* **YOUR ASSIGNMENT**:
Whenever a line of the data below holds the string "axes", copy that line.

* **AVAILABLE DATA**:
·····
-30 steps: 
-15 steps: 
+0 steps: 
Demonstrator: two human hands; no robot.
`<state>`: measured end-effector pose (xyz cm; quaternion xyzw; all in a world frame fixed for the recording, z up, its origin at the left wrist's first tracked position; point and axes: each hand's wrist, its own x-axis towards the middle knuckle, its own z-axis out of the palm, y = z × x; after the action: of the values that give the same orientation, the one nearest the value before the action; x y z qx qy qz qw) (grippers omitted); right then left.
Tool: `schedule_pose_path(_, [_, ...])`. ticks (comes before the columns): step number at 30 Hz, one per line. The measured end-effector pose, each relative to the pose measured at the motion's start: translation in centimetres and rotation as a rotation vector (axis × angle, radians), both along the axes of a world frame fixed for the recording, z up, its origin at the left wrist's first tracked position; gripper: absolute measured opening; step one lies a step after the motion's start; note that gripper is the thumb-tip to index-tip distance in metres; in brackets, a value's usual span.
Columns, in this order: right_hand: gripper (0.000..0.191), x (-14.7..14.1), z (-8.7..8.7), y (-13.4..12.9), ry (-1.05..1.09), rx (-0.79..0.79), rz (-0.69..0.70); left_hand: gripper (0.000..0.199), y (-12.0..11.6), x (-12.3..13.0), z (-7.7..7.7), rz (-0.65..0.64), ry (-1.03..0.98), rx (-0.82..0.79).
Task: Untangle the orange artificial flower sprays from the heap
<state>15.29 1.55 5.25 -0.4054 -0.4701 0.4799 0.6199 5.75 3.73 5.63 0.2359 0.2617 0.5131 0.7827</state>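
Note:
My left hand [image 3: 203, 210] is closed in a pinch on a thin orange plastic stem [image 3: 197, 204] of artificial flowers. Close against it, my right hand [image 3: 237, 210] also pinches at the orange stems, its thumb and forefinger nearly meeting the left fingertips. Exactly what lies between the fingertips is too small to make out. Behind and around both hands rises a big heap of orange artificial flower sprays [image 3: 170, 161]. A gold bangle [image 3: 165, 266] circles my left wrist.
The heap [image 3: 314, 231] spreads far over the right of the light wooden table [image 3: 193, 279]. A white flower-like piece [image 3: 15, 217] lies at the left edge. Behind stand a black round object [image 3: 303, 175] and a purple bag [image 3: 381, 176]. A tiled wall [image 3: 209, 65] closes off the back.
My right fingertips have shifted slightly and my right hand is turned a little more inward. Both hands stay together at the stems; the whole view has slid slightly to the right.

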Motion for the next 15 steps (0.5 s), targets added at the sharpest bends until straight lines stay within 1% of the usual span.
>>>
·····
* **ANSWER TO THE PROBLEM**:
`<state>`: measured end-effector pose (xyz cm; quaternion xyzw; all in a world frame fixed for the recording, z up, its origin at the left wrist's first tracked position; point and axes: each hand's wrist, its own x-axis towards the middle knuckle, its own z-axis out of the palm, y = z × x; after the action: of the values that give the same orientation, the one nearest the value before the action; x y z qx qy qz qw) (grippers omitted); right then left.
Tool: `schedule_pose_path(_, [_, ...])`. ticks (comes before the columns): step number at 30 Hz, one per line. The measured end-effector pose, each relative to the pose measured at the motion's start: translation in centimetres and rotation as a rotation vector (axis × angle, radians), both along the axes of a world frame fixed for the recording, z up, its origin at the left wrist's first tracked position; gripper: absolute measured opening; step one lies a step after the motion's start; note that gripper is the thumb-tip to index-tip distance in metres; in brackets, a value's usual span.

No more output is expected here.